Ptosis Correction for Asymmetric Eyes — A Case Study

Long time no post.

Occasionally, when there is facial asymmetry or one eye is genuinely smaller, we use ptosis correction to bring the eyes closer to symmetric.

In this patient, the left eye is smaller than the right (arrow on the right side of the photo).

We use ptosis correction to balance the two sides as best we can.

That said, when the asymmetry stems from underlying bony asymmetry, perfect symmetry is not realistic.

Bony asymmetry cannot be fully compensated with soft tissue alone.

Within those limits, ptosis correction can still bring the eyes much closer to matching.

Hering's law of equal innervation can also come into play, with the contralateral lid narrowing after surgery on the dominant eye. In those cases, we have to determine which side is the dominant eye.

I take care of that during the exam, so it isn't something to worry about.

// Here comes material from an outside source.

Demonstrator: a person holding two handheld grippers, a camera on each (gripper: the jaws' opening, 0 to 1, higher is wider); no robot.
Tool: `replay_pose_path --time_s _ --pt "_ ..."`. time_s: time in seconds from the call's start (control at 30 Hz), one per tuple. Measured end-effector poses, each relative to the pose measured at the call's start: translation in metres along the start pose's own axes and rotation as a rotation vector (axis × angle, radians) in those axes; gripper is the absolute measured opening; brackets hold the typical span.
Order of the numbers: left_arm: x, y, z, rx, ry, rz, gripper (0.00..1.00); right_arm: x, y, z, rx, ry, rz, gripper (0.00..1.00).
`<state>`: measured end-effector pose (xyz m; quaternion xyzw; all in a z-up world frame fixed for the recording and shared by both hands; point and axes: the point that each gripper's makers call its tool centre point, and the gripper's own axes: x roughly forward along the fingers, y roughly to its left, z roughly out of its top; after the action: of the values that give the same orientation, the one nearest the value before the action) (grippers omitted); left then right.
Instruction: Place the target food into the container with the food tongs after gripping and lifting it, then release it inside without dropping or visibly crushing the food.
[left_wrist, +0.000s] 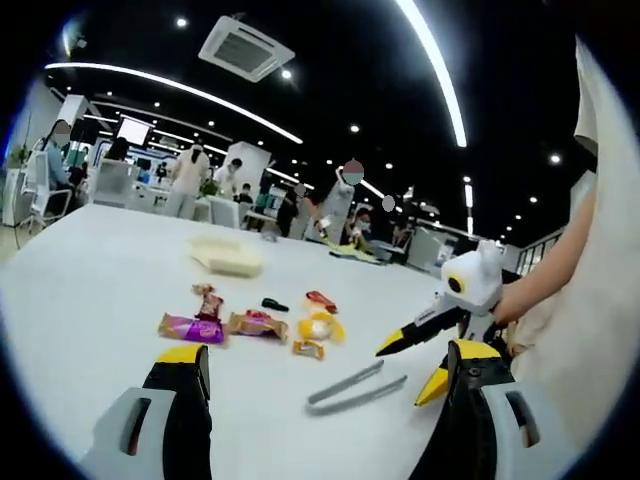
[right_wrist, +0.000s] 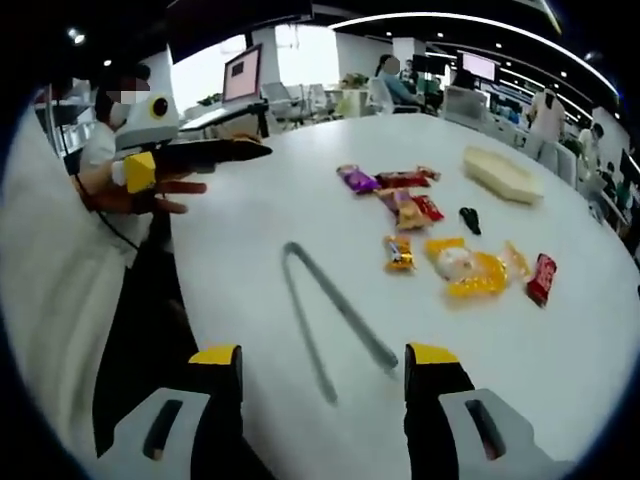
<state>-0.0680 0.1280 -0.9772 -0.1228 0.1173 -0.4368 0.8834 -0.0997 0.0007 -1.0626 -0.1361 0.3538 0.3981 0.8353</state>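
Note:
Grey metal food tongs (left_wrist: 355, 388) (right_wrist: 330, 310) lie flat on the white table (left_wrist: 110, 280) (right_wrist: 250, 230), arms spread. Several wrapped snacks lie beyond them: a purple packet (left_wrist: 190, 327) (right_wrist: 357, 179), a yellow packet (left_wrist: 318, 325) (right_wrist: 465, 270), a small orange one (left_wrist: 308, 349) (right_wrist: 399, 252) and a red one (left_wrist: 320, 300) (right_wrist: 541, 278). A cream container (left_wrist: 228, 255) (right_wrist: 503, 173) sits farther back. My left gripper (left_wrist: 326, 352) (right_wrist: 250, 150) is open and holds nothing. My right gripper (right_wrist: 323, 355) (left_wrist: 410, 365) is open just short of the tongs.
A small black object (left_wrist: 274, 304) (right_wrist: 470, 218) lies among the snacks. The person's arm and light clothing (left_wrist: 590, 300) (right_wrist: 60, 280) flank the table edge. Several people, desks and screens fill the office behind the table.

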Motion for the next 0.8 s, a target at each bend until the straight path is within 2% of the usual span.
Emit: replay_pose_path --time_s 0.27,0.53,0.8 --pt "0.002 -0.002 0.002 0.004 -0.002 -0.013 0.99 0.007 0.002 -0.006 -0.006 0.032 0.009 0.65" --pt "0.001 -0.002 0.002 0.004 -0.008 -0.004 0.99 0.008 -0.005 -0.017 -0.045 0.079 -0.029 0.49" --pt "-0.002 -0.001 -0.002 -0.006 -0.004 0.007 0.99 0.010 -0.009 -0.015 -0.028 0.061 -0.045 0.44"
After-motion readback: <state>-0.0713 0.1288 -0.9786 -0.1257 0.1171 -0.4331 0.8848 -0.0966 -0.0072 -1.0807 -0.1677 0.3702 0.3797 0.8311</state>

One week post-op. There is still some swelling, but the symmetry is much improved. We operated on only one side — the right side of the photo (her left eye).

Sometimes the asymmetry is volume-related, from the orbital fat.

In this patient, the right eye (the left side of the photo) reads sunken because the fat is depleted.

Here we did fat grafting along with double-eyelid surgery.

The skill in fat grafting is making sure the result does not feel lumpy. In thin-skinned patients it can occasionally be palpable, so I prefer to err on the conservative side and place small volumes.

One month post-op. The two sides match well.

Asymmetry correction comes in a wide range of presentations and variables. I will share more cases in future posts.